Task description: Needed from the data below: all lines that contain the word "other".

───── Dataset records

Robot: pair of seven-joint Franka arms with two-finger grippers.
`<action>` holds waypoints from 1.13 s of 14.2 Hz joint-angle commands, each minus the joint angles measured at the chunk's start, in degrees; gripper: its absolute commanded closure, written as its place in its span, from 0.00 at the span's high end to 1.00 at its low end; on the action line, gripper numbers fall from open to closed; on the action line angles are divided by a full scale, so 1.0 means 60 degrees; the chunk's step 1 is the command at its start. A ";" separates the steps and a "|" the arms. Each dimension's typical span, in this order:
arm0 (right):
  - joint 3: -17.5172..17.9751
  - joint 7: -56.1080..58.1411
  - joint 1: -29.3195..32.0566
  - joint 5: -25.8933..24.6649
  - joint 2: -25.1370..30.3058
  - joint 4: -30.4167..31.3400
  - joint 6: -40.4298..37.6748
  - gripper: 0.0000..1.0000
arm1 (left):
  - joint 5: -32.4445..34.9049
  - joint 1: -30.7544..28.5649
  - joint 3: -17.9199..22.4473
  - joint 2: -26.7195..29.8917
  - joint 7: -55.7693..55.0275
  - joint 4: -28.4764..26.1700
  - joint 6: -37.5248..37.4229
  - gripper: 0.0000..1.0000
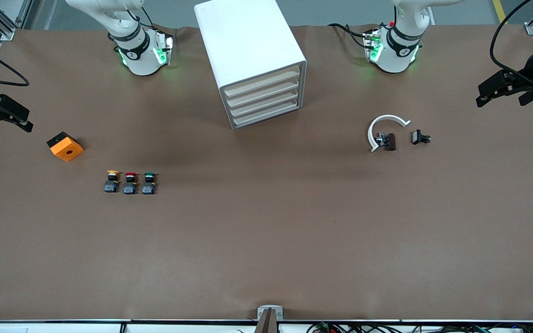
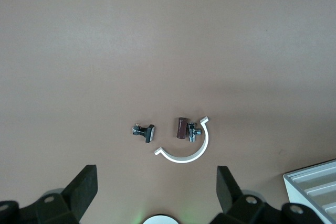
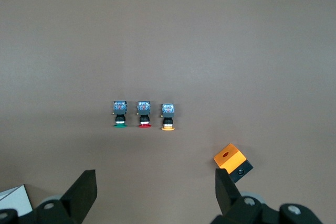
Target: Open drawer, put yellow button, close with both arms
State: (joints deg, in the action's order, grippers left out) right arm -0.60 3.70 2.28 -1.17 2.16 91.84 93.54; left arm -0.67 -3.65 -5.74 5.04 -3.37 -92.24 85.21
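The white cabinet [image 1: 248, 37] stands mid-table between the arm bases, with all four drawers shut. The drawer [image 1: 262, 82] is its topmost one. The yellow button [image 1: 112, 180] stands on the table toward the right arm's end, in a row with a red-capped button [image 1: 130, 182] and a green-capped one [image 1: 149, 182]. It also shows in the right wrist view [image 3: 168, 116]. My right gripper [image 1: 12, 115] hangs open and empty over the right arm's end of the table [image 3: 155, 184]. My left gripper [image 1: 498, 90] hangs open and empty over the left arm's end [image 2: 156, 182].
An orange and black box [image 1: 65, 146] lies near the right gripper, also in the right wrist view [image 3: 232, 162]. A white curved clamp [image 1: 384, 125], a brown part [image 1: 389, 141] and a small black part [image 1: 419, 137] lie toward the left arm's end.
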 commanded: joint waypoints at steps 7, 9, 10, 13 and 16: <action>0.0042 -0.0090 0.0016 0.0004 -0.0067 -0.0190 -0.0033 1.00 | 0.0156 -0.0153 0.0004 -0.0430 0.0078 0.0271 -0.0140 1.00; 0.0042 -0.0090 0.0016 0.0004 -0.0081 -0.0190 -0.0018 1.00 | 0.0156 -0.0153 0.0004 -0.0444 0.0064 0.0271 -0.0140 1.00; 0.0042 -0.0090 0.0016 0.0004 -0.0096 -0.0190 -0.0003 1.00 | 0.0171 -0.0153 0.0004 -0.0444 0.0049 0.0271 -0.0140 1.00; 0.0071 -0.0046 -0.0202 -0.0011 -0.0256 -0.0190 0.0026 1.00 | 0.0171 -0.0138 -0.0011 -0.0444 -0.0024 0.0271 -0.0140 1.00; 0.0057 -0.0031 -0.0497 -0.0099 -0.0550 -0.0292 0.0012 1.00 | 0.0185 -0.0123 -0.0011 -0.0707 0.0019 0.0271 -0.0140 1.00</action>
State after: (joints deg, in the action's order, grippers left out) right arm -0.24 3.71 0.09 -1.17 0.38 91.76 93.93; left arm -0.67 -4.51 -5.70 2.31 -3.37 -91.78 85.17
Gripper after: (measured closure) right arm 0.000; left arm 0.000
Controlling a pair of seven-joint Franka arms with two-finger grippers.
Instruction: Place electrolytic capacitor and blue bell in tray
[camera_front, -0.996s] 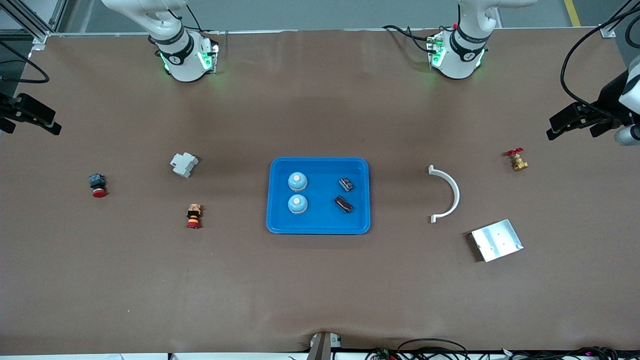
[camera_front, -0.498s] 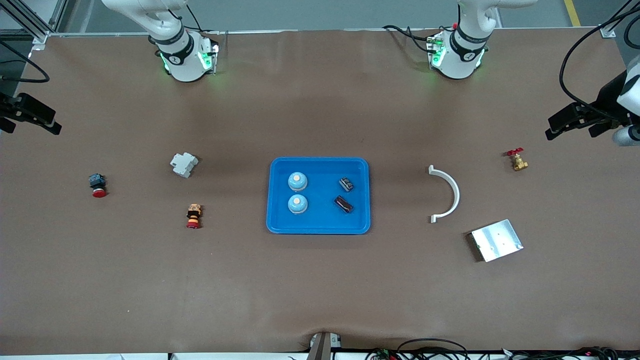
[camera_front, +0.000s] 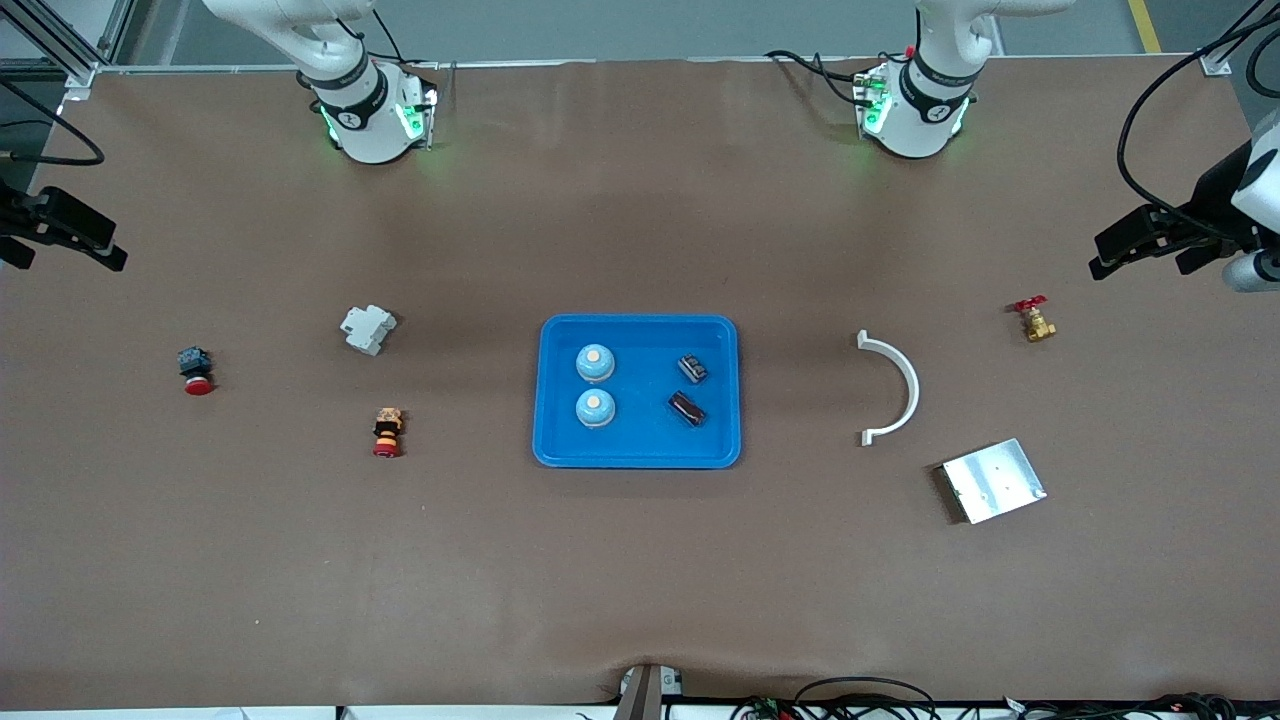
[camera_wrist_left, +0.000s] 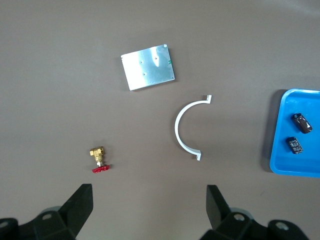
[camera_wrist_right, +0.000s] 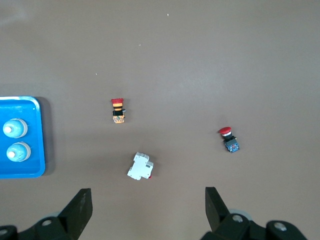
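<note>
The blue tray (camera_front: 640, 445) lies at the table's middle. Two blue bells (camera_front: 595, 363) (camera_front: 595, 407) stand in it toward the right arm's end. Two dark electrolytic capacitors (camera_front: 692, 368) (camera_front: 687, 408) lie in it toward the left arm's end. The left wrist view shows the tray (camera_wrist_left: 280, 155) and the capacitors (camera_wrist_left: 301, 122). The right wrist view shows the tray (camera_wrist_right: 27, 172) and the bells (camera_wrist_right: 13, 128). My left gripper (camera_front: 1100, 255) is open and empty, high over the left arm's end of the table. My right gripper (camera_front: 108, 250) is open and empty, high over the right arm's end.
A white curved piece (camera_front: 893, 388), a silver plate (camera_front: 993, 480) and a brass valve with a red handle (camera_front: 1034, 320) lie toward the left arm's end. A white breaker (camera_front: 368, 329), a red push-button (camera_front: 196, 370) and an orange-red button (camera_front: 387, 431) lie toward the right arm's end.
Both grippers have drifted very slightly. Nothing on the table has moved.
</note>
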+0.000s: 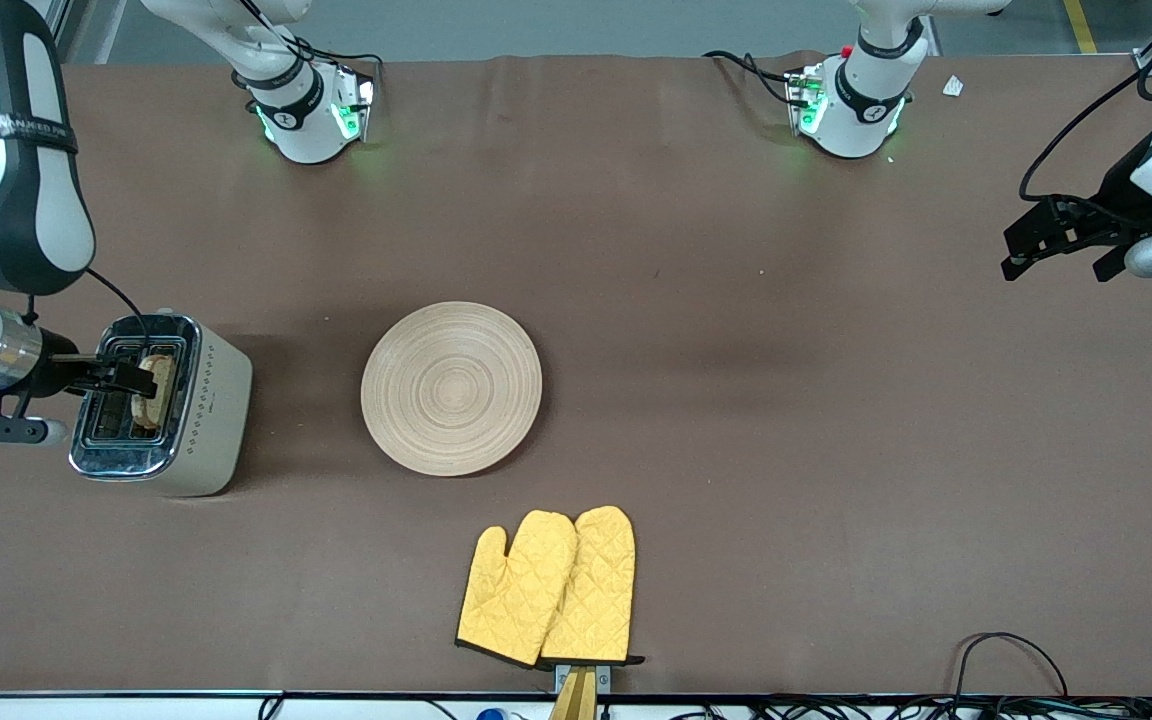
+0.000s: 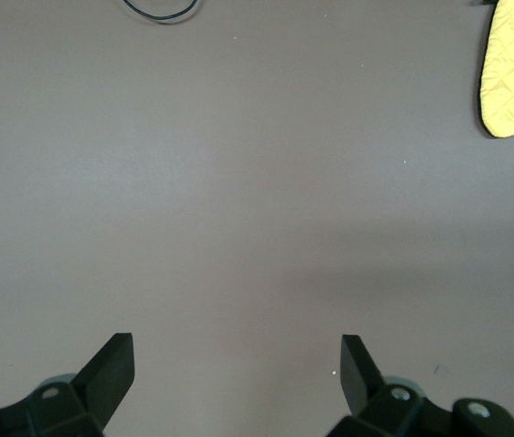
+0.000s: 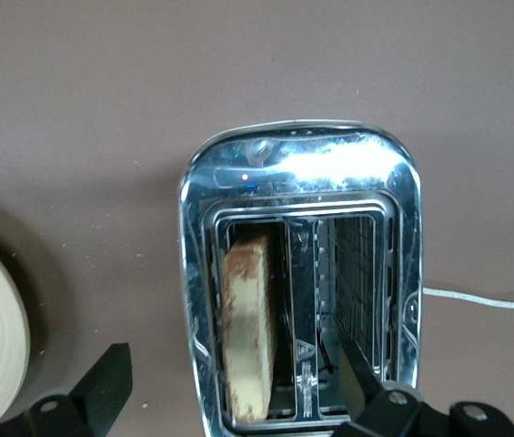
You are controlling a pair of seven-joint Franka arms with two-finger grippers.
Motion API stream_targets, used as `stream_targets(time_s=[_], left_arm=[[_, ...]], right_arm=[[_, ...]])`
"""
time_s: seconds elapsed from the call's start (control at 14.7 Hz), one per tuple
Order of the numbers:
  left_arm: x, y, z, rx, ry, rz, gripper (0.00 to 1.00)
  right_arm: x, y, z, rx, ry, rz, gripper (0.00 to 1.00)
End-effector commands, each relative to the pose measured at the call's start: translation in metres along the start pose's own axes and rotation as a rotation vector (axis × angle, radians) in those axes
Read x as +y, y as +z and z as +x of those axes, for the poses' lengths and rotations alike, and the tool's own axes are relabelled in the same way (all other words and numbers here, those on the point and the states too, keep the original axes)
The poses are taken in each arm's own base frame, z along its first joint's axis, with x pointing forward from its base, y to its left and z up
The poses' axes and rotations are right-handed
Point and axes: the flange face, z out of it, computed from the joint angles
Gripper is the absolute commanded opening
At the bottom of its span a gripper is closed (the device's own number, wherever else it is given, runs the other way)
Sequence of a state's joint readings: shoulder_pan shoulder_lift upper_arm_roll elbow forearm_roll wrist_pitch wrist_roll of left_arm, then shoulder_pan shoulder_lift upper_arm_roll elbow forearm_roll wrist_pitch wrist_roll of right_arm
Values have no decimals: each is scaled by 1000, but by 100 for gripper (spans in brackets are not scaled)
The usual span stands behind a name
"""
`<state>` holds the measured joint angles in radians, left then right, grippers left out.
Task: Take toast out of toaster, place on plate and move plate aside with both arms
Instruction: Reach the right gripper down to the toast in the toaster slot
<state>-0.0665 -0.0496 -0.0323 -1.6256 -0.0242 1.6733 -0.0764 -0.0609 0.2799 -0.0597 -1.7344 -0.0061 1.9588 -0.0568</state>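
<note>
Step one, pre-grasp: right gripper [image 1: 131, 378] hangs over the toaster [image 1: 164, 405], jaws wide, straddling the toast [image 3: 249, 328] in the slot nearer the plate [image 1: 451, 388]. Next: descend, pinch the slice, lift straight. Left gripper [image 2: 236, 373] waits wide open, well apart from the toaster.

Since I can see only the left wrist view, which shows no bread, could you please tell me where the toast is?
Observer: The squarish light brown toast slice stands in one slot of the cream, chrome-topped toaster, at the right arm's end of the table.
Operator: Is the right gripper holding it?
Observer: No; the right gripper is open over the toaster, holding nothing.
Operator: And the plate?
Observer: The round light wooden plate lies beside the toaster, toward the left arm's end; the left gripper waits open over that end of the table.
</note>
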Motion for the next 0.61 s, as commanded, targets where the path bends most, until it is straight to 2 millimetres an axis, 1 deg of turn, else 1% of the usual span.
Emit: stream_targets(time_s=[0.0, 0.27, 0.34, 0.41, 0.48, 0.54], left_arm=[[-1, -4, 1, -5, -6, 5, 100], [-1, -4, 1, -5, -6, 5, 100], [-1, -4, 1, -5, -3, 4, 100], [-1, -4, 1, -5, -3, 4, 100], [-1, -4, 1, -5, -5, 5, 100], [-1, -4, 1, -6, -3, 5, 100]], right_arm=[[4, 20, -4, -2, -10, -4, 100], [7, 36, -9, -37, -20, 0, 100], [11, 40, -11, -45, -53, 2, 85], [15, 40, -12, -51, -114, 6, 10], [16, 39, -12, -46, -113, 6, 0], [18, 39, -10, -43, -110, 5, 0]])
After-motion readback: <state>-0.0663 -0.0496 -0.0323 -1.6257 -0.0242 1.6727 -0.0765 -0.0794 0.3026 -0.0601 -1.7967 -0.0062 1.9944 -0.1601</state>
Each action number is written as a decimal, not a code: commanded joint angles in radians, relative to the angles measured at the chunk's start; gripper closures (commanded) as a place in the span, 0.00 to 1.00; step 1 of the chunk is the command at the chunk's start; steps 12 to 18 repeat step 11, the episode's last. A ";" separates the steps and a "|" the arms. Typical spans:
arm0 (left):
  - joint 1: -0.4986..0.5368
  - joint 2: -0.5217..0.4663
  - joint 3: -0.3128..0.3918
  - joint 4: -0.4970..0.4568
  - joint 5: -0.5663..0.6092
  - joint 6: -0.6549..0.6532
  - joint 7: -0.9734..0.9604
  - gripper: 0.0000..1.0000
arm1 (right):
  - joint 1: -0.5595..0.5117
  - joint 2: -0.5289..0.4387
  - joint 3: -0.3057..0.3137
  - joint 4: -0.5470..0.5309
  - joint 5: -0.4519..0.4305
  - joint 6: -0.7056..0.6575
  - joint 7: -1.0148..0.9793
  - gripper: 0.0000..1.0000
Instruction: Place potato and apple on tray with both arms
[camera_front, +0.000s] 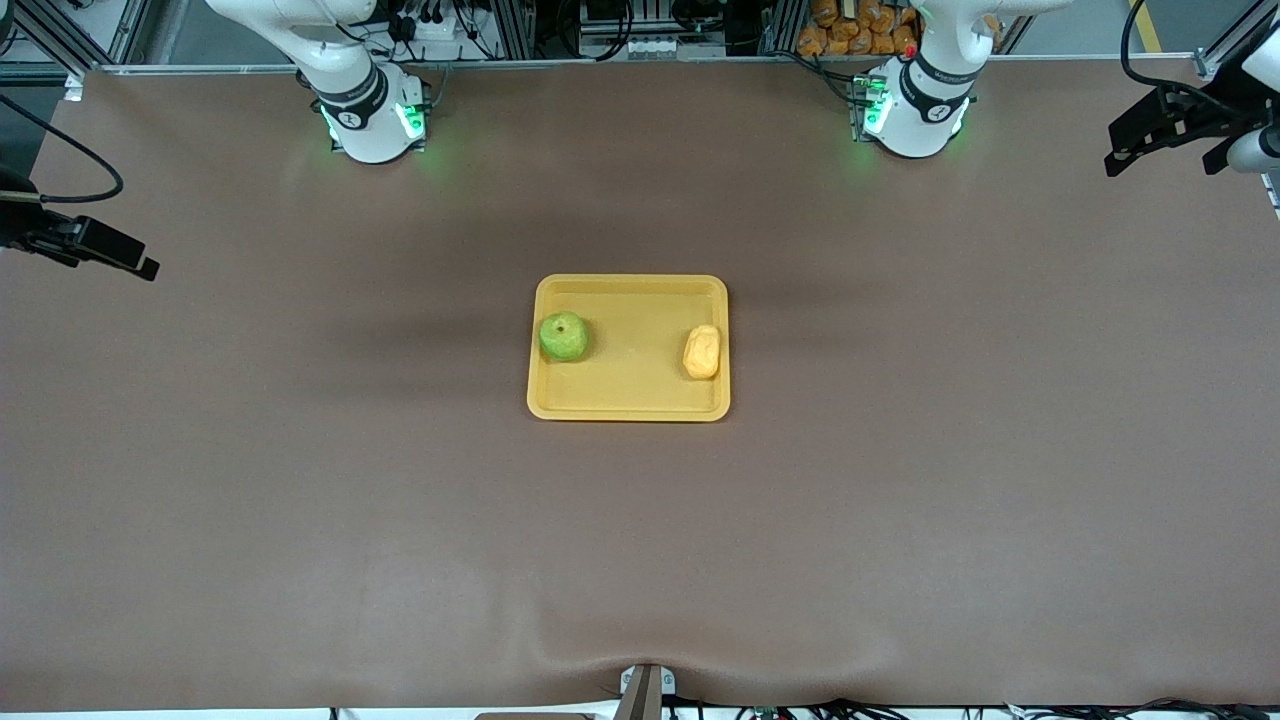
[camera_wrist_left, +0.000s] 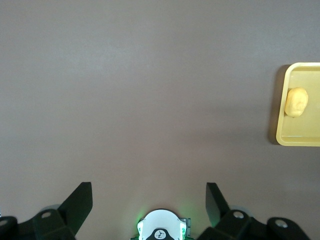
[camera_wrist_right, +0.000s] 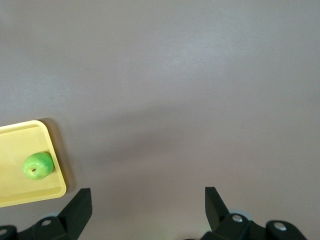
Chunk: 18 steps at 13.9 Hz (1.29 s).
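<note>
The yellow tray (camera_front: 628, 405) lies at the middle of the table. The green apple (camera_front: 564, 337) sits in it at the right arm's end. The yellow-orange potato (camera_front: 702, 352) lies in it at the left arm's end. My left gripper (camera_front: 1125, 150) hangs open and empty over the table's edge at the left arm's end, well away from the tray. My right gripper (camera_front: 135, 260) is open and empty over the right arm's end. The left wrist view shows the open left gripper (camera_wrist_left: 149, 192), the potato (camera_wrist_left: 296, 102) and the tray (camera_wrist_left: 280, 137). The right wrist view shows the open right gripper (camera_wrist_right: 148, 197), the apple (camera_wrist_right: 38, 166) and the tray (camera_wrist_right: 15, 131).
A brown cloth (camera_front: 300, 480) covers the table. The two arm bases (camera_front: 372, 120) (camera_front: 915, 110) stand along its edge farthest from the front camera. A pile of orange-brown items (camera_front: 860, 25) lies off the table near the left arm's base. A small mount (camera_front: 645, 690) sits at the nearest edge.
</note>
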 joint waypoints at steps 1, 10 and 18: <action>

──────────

Task result:
Read x as +y, y as +z and z as +x of those axes, for the poses' lengths and rotations alike, and the tool's own axes are relabelled in the same way (all other words and numbers here, those on the point and the states too, keep the original axes)
At the bottom of its span a gripper is closed (the device's own number, wherever else it is given, runs the other way)

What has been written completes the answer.